Das Wort «Dilettant» war nicht immer ein Schimpfwort. Ursprünglich bezeichnete es im Grunde nur jemanden, der eine Tätigkeit nicht professionell ausübte – sei es Klavierspielen oder Katzenfrisieren. Heute hat es den Beigeschmack des Stümpers: Würde gern wollen und tut auch so als ob, hangelt sich aber doch in seliger Ignoranz an unausgegorenen Halbwahrheiten entlang. Und schon sind wir mittendrin in der Welt der Plastikschamanen und Freizeitbuddhisten, Hobbyheiler und Wochenendberufenen, wo sich eine immer grösser werdende Schar im Tempel des Peinlichen Pseudo tummelt. Die hier aus purem Interesse am Thema dabei sind, sind meist gutgläubige, arglose Menschen auf der Suche nach der ultimativen Erfüllung, die sich dabei unbekümmert aus dem kulturellen und spirituellen Inventar dieser Welt bedienen, als sei jede Religion ein Supermarkt und jede fremde Tradition ein unverbindlicher Serviervorschlag.
Wenn diese kulturelle Aneignung allerdings dazu genutzt wird, ein selbstgestricktes, marketingfreundliches Image mit Glaubwürdigkeit zu untermauern, um Geld damit zu machen, wird die Grenze zur Scharlatanerie überschritten. Aktuell gröbstes Beispiel sind die selbsternannten «indianischen Schamanen», die sich ins Tipi der indigenen Völker Nordamerikas mogeln möchten. Die Romanautorin Kerstin Groeper hat die Nase voll von ihnen. Irgendwann hat sie aufgegeben, Lakotakurse durch einen Lakotalehrer anzubieten, «weil ich es satt hatte, wie die Sprache von Plastikschamanen missbraucht wird, um damit eine nicht vorhandene Authentizität vorzugaukeln».
Plastikschamanen: mit diesem Begriff brandmarken die indigenen Amerikaner die Ausbeuter ihres immateriellen Erbes. Merkmale dieser Spezies: völlig abgedrehte Fantasienamen, die weder grammatikalisch noch inhaltlich Sinn ergeben; eine ebenso fantasievolle Kostümierung, die bekannte Stereotype diverser Hollywoodfilme bemüht; und schliesslich die Berufung auf eine Abstammung von den indigenen Völkern, die keiner Überprüfung standhält. Der Expertin fällt auf, dass sie sich teilweise sämtliches Wissen aus Romanen angelesen und keine echte Ahnung haben – geschweige denn, dass sie in das geheime Stammeswissen eingeweiht wären, wie sie so gern behaupten.

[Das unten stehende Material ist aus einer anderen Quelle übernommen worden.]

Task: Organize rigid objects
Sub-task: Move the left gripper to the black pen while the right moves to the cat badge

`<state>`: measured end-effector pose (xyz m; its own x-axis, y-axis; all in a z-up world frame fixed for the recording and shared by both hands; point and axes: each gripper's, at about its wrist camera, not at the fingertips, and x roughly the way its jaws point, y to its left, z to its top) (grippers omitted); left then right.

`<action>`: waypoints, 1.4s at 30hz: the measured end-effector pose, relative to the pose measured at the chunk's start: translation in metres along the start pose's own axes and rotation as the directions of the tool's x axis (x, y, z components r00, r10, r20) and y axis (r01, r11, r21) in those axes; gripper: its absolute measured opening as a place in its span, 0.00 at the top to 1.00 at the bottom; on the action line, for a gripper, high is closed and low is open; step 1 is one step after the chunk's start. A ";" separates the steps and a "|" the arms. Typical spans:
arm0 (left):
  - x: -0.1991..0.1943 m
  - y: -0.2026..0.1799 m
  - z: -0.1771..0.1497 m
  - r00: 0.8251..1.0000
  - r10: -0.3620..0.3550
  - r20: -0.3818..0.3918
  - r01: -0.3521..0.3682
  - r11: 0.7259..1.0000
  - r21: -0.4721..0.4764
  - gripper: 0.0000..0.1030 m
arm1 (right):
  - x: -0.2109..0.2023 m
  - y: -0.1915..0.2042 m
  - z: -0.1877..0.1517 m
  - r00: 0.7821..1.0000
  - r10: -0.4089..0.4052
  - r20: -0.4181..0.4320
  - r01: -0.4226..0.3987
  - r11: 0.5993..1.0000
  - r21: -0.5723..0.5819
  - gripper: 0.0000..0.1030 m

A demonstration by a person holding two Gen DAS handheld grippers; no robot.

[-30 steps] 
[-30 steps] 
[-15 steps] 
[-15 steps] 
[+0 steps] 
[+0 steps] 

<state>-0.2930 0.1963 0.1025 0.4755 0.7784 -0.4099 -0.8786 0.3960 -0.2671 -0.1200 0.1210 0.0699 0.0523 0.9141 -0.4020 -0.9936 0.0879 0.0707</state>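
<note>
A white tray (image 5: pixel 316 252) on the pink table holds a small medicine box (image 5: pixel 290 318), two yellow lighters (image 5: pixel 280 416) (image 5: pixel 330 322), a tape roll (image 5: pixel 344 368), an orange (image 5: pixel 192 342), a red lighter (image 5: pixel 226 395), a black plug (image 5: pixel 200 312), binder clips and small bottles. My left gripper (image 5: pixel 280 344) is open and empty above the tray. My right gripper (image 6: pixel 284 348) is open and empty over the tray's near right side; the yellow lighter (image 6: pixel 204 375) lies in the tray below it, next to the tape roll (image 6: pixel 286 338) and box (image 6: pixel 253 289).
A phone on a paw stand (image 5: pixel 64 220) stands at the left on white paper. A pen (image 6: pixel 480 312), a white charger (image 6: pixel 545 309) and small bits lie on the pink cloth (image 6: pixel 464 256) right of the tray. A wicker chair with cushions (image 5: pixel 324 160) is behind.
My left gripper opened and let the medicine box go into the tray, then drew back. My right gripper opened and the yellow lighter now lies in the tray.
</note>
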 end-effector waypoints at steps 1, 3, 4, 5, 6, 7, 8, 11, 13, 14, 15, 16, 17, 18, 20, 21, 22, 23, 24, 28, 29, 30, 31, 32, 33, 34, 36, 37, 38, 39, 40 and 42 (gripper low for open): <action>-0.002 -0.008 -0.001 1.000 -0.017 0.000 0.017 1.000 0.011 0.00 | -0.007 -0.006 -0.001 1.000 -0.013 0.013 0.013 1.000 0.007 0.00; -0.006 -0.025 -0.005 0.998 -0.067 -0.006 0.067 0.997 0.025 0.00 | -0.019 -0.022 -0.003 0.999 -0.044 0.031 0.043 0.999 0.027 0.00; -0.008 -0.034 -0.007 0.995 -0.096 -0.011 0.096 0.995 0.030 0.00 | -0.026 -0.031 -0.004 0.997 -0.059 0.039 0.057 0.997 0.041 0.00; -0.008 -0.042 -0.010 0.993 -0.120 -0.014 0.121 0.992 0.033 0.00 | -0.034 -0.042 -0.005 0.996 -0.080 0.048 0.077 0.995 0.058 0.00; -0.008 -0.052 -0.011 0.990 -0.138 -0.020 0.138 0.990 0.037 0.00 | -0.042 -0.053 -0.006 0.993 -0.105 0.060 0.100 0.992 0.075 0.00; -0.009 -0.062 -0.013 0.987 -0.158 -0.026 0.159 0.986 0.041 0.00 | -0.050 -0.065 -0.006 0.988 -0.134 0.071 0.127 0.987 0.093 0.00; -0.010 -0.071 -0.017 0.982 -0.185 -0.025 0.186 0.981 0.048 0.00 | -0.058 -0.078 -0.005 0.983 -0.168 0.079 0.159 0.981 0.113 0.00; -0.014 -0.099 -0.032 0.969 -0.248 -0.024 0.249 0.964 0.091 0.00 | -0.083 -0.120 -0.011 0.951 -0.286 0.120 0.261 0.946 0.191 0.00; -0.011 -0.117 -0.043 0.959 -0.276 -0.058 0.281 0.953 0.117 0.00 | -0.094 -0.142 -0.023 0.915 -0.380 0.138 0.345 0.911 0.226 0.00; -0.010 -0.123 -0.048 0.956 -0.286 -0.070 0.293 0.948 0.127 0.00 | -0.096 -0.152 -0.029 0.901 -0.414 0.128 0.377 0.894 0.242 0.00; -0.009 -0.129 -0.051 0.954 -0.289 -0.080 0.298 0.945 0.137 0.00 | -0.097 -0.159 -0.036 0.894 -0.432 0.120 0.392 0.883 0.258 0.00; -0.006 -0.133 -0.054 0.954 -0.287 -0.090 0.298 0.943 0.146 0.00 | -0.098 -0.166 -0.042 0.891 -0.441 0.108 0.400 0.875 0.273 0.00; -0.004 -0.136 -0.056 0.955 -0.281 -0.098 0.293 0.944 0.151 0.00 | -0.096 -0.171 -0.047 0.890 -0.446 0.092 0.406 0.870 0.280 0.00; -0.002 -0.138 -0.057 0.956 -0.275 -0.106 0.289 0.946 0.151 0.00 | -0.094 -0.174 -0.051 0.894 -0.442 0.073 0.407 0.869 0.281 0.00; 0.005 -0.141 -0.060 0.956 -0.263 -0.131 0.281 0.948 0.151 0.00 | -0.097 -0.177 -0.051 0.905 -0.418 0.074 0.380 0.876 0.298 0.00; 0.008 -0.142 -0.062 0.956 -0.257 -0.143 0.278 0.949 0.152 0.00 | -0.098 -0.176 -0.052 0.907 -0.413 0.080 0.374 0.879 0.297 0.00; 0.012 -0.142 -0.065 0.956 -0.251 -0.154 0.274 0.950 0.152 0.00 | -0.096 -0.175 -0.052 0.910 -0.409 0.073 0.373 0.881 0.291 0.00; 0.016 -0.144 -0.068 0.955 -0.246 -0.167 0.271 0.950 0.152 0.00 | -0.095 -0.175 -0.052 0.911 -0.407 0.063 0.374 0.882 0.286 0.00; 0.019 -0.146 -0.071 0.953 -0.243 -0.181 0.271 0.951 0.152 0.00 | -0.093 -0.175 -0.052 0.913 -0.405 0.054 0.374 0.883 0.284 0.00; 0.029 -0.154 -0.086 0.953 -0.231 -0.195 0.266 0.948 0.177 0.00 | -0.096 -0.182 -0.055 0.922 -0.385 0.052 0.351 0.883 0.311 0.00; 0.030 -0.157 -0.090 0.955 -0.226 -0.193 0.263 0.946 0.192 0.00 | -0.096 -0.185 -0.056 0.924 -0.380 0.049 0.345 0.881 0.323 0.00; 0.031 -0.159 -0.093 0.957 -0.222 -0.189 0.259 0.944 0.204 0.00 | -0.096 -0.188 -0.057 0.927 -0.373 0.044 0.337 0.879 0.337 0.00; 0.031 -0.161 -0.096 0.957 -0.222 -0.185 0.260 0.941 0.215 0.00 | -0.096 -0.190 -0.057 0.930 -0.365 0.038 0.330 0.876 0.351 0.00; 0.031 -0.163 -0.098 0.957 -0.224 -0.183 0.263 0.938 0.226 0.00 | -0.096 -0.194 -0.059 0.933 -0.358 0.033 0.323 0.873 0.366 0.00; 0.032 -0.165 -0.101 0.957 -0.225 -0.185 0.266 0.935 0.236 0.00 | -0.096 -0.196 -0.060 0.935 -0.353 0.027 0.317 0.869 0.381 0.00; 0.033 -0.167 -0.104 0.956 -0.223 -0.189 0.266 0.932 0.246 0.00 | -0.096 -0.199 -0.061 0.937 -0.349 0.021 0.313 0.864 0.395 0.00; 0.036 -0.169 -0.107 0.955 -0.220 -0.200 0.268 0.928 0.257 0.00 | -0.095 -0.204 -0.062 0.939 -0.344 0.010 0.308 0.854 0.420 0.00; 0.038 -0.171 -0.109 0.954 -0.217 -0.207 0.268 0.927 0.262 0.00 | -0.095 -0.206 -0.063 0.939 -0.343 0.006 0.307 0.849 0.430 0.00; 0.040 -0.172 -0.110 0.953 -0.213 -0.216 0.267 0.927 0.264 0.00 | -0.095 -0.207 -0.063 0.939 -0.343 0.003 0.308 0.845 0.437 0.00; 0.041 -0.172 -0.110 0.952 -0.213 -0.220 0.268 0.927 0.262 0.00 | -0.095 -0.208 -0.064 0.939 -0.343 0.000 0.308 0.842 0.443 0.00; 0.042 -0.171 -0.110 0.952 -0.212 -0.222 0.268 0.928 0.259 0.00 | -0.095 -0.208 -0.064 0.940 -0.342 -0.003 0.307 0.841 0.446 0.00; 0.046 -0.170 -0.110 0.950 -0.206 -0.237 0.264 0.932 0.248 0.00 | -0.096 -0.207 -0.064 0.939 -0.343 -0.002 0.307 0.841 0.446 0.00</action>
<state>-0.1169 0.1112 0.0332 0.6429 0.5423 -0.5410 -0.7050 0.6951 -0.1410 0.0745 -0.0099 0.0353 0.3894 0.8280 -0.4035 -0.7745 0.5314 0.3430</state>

Sie bedienen schlicht eine Nachfrage: esoterisches Geschwurbel vermischt mit unserer Vorstellung der «edlen Wilden» ergibt Tausende von begeisterten Facebook-Fans und zahlenden Seminarteilnehmern. Dabei hat diese Vorstellung herzlich wenig mit der Realität zu tun: Die Indianer kennen keine Schamanen, nur Medizinmänner. Und das ist ein harter Job, der nicht mit Ruhm und Reichtum, sondern vor allem mit Verpflichtungen dem eigenen Volk gegenüber verbunden ist. «Ein echter Medizinmann verlangt kein Geld für seine Dienste», stellt Groeper richtig, die seit 27 Jahren mit native americans zusammenarbeitet. «Er würde sie auch nicht auf einer Homepage anbieten oder damit auf Europa-Tournee gehen.»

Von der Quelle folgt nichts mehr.